If we take a sample of n elements from a dataset having N (N is much larger than n), the sample’s 99^{th} percentile may differ from that of the entire dataset. Here, the larger the sample, the more precise our estimate will be.

This is similar to the case with latency. When dealing with it, we record latencies and assume they follow the same but unknown distribution. Then, we treat the records as a sample. To account for possible fluctuations of the sample estimate around the actual P99 when generalizing the results to all future latencies, we can construct confidence intervals (CI).

A CI of P99 is the range of values that contain the distributional P99 with predefined confidence. For instance, if [a, b] is the CI with the confidence of 80%, that means that 80% of the CIs we construct in the same way as [a, b] (but by using other samples) will contain the distributional P99.
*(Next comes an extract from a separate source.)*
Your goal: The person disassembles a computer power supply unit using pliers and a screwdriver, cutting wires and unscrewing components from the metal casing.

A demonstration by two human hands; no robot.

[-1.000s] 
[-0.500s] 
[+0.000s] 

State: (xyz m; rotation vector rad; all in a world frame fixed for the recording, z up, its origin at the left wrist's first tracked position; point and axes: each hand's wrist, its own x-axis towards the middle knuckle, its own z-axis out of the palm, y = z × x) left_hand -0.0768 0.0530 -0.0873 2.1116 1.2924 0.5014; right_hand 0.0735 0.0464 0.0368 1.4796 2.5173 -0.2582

We can use order statistics to construct a CI for P99. In order statistics, we arrange all the sample values in ascending order and then do our analysis. We employ order statistics in applications such as process simulation, network modeling, actuarial products, and optimizing production processes.

5.1. Order Statistics

Let our sorted set of latencies be d_1 \leq d_2 \leq \ldots d_n, and let d_r be the set’s 99^{th} percentile. Let q be the desired level of confidence. Since P99 follows the binomial distribution with parameters n and 0.99, we find the ranks i < r and j > r such that:

    [Probability(d_i \leq P99 \leq d_j) = \sum_{k=i}{j} \binom{n}{k} 0.99^i \times 0.01^{1-i} \geq q]

Then, we can say that the actual latency is between d_i and d_j with the confidence of q. With a large n, we can use the normal approximation to calculate the CI more easily. However, the more recorded latencies, the narrower the CI. So, if we have a lot of records, we can skip this step and report the sample estimate instead of the interval.

6. Conclusion

In this article, we have gone through percentiles, latency, and their relationship. Percentiles give us a more realistic and intuitive understanding of the actual performance characteristics of our network or application.

We use the \mathbf{99^{th}} percentile to monitor and improve the overall network latency or our application response time. Percentiles help us distinguish between outliers and real effects.